Joachim-Ernst Berendt (20 July 1922 in Berlin – 4 February 2000 in Hamburg) was a German music journalist, author and producer specialized on jazz.

Life

Berendt's father, Ernst Berendt, was a Protestant pastor belonging to the Confessing Church who was imprisoned and died in the Dachau concentration camp. J.-E. Berendt started studying Physics, but his studies were interrupted by his enlistment to the Wehrmacht. Already during the Nazi Germany years Berendt took an interest in jazz; enthusiasts in this period retreated to the underground.

After World War II, he helped founding the Südwestfunk (SWF) radio network in the then French occupation zone of Germany.

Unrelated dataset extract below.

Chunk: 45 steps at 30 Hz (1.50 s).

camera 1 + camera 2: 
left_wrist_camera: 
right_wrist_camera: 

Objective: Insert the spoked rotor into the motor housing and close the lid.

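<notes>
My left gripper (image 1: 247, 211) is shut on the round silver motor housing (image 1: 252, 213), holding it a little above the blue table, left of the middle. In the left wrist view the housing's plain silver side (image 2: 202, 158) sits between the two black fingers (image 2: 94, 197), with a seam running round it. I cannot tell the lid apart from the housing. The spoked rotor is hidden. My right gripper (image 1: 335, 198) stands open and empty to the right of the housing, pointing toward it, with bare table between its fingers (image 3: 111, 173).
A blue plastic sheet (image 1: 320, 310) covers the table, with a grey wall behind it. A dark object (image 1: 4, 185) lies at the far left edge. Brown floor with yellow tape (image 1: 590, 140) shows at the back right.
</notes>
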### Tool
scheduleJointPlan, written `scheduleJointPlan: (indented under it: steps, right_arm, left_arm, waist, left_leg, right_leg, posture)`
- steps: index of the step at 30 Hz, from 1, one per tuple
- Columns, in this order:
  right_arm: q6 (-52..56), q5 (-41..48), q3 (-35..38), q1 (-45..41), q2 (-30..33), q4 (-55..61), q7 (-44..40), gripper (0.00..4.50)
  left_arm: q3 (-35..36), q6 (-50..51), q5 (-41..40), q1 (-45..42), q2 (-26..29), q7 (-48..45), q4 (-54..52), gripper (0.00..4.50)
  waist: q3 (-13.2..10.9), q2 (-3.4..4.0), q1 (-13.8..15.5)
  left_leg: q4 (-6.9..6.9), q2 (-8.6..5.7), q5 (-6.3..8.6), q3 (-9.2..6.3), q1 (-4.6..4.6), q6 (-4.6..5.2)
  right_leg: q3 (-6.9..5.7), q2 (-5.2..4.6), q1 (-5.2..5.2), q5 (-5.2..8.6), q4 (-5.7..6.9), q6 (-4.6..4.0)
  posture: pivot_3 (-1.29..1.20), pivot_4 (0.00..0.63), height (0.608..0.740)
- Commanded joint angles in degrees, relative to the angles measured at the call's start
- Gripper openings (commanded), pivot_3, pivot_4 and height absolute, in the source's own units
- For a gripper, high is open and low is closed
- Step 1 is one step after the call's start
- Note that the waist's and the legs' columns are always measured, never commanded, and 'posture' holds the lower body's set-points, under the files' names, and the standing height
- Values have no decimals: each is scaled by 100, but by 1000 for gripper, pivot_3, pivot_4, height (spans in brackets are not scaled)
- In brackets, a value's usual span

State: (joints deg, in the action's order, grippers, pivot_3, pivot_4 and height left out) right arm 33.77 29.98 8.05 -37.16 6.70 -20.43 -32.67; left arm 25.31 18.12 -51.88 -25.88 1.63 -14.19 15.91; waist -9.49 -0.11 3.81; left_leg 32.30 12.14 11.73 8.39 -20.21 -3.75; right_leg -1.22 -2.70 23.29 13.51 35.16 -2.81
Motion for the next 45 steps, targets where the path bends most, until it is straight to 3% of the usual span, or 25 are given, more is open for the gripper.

From 1950 until his retirement in 1987, he was in charge of the jazz department of the SWF.

In 1952, the first German edition of Berendt's Jazz Book was published. It became a definitive book on jazz translated into many languages and is still being updated and reprinted. For almost 40 years, Berendt produced the jazz program of the Baden-Baden station of the German public radio and TV network ARD. His weekly TV show Jazztime Baden-Baden and his daily radio shows were pioneer work in promoting jazz in post-war Germany. Berendt later focused on world music and was one of its early promoters, founding a World Music Festival in 1965.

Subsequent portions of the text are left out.